San Francesco danzante
Sappiamo che Francesco danzava, quando era ripieno di Spirito Divino. Quanto al suo buon discepolo, frate Masseo, il capitolo XXXII dei Fioretti recita Come frate Masseo impetrò da Cristo la virtù della santa umilta. E dice:
“I primi compagni di santo Francesco con tutto isforzo s’ingegnavano d’essere poveri delle cose terrene e ricchi di virtù, per le quali si perviene alle vere ricchezze celestiali ed eterne.
Addivenne un dì che, essendo eglino raccolti insieme a parlare di Dio, l’uno di loro disse quest’esempio: «E’ fu uno il quale era grande amico di Dio, e avea grande grazia di vita attiva e di vita contemplativa, e con questo avea sì eccessiva umilità ch’egli si riputava grandissimo peccatore; la quale umilità il santificava e confermava in grazia e facevalo continuamente crescere in virtù e doni di Dio, e mai non lo lasciava cadere in peccato».

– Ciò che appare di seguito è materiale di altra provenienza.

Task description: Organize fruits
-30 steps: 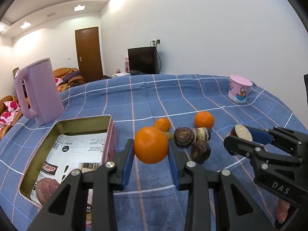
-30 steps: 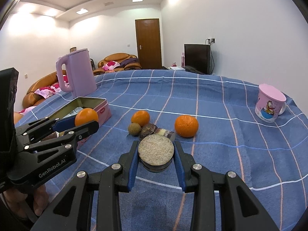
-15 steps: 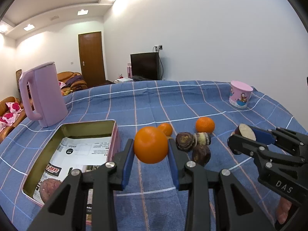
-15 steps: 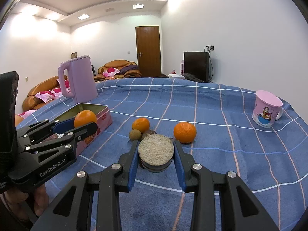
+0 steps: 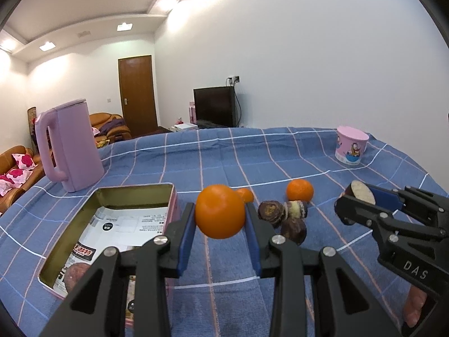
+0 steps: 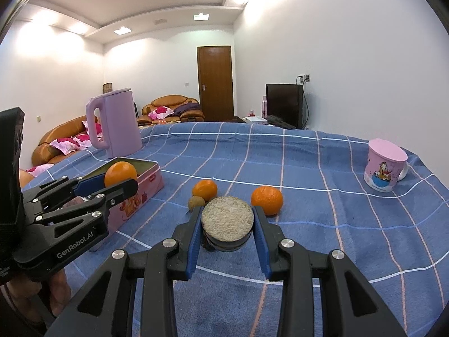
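Left tongs point(image 5: 220, 216) clenched on an orange point(image 5: 219, 214) above the tablecloth point(image 5: 280, 154) just right of the open tin point(image 5: 134, 192), right tongs point(image 6: 227, 220) clenched on a cut dark fruit point(image 6: 227, 219), only left view shows tin's paper lining point(image 5: 126, 227), only right view shows small brown fruit point(image 6: 196, 202) beside loose oranges point(image 6: 266, 200)

Blue-checked table point(image 5: 280, 151): fruit, tin point(image 5: 112, 196), jug point(image 5: 70, 146), cup point(image 5: 351, 146)

**Surface and Material Findings**

Tablecloth point(image 5: 280, 151): woven blue checked cloth, matt. Tin point(image 5: 134, 196): metal, dull gold inside, pink lacquered outside, lined with printed paper point(image 5: 132, 224). Held orange point(image 5: 219, 215): glossy, finely dimpled peel. Cut fruit point(image 6: 227, 219): pale grainy face, dark rough rind. Kettle point(image 5: 70, 146): smooth matt lilac plastic. Gripper fingers point(image 5: 186, 236): matt black plastic, blue pads. Door point(image 6: 214, 82): brown wood.
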A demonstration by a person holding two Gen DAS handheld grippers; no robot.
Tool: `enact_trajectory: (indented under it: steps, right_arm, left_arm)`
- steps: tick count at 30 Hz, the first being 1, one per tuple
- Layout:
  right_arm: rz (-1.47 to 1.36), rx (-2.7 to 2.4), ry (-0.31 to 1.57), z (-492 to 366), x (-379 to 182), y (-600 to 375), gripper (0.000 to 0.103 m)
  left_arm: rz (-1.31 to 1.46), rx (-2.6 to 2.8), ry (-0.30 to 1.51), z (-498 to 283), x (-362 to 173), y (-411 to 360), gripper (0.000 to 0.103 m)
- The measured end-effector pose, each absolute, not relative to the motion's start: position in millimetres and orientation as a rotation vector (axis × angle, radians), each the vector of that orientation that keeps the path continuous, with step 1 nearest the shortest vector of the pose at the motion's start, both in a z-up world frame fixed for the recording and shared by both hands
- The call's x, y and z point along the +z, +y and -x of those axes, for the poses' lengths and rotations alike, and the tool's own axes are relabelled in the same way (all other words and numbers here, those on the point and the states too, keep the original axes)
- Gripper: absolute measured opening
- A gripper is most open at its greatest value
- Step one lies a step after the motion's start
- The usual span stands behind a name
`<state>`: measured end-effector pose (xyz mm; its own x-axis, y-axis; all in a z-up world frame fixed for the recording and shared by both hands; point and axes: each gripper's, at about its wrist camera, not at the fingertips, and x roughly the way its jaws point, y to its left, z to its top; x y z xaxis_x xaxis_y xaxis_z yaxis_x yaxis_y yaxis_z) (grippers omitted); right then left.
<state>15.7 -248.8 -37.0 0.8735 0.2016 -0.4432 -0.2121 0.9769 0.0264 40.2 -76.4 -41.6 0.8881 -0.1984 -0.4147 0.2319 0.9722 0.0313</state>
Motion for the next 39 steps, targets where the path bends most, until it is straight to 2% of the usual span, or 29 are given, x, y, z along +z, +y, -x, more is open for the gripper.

Udendo frate Masseo così maravigliose cose della umiltà e conoscendo ch’ella era un tesoro di vita eterna, cominciò ad essere sì infiammato d’amore e di desiderio di questa virtù della umiltà, che in grande fervore levando la faccia in cielo, fece voto e proponimento fermissimo di non si rallegrare mai in questo mondo, insino a tanto che la detta virtù sentisse perfettamente nell’anima sua.
E d’allora innanzi si stava quasi di continovo rinchiuso in cella, macerandosi con digiuni, vigilie, orazioni e pianti grandissimi dinanzi a Dio, per impetrare da lui questa virtù, sanza la quale egli si reputava degno dello inferno e della quale quello amico di Dio ch’egli avea udito, era così dotato.
E standosi frate Masseo per molti dì in questo disiderio, addivenne ch’un dì egli entrò nella selva, e in fervore di spirito andava per essa gittando lagrime, sospiri e voci, domandando con fervente desiderio a Dio questa virtù divina. E però che Iddio esaudisce volentieri le orazioni degli umili e contriti, istando così frate Masseo, venne una voce dal cielo la quale il chiamò due volte: «Frate Masseo, frate Masseo!». Ed egli conoscendo per ispirito che quella era voce di Cristo, sì rispuose: «Signore mio!». E Cristo a lui: «E che vuoi tu dare per avere questa grazia che tu domandi?». Risponde frate Masseo: «Signore, voglio dare gli occhi del capo mio». E Cristo a lui: «E io voglio che tu abbi la grazia e anche gli occhi».
E detto questo, la voce disparve; e frate Masseo rimase pieno di tanta grazia della disiderata virtù della umiltà e del lume di Dio, che d’allora innanzi egli era sempre in giubilo; e spesse volte quand’egli orava, faceva sempre un giubilo informe e con suono a modo di colomba ottuso: U U U, e con faccia lieta e cuore giocondo istava così in contemplazione.E con questo, essendo divenuto umilissimo, si riputava minore di tutti gli uomini del mondo”.
Ecco la storia dei sufi, Ordine di Fratelli Mendicanti vestiti di lana. Ed ecco la “storia sufica” di Francesco e di Masseo, “amici di Dio”. I corsivi sono miei.